Another very powerful medical FSA feature that has been introduced in recent years is the ability to pay for over-the-counter (OTC) drugs and medical items. In addition to substantially expanding the range of "FSA-eligible" purchases, adding OTC items made it easier to "spend down" medical FSAs at year-end to avoid the dreaded "use it or lose it" rule.

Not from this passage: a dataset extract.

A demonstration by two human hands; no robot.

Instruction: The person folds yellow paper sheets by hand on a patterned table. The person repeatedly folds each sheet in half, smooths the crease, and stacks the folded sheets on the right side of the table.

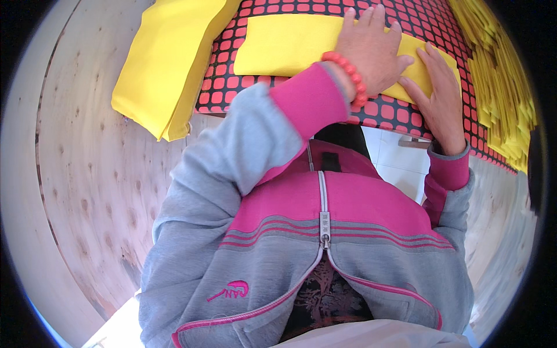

However, substantiation has again become an issue; generally, OTC purchases require either manual claims or, for FSA debit cards, submission of receipts after the fact. Most FSA providers require that receipts show the complete name of the item; the abbreviations on many store receipts are incomprehensible to many claims offices. Also, some of the IRS rules on what is and isn't eligible have proven rather arcane in practice. The recently-developed inventory information approval system (IIAS), which separates eligible and ineligible items at point-of-sale and provides for automatic debit-card substantiation, should eliminate these issues and make medical FSAs very attractive for OTC purchases.

Use it or lose it

One major drawback is that the money must be spent within the coverage period as defined by the benefits cafeteria plan coverage definition. This coverage period is usually defined as the period that you are covered under the cafeteria plan during the "plan year". The "plan year" is commonly defined as the calendar year.

Any money that is left unspent at the end of the coverage period is forfeited back to the company; this is commonly known as the "use it or lose it" rule.

A second requirement is that all applications for refunds must be made by a date defined by the plan. If funds are forfeited, this does not eliminate the requirement to pay taxes on these funds if such taxes are required. For example, if a single person elects to withhold $5000 for child care expenses and gets married to a non-working spouse, the $5000 would become taxable. If this person did not submit claims by the required date, the $5000 would be forfeited but taxes would still be owed on the amount.

Also, the annual contribution amount must remain the same throughout the year unless certain qualifying events occur, such as the birth of a child or death of a spouse.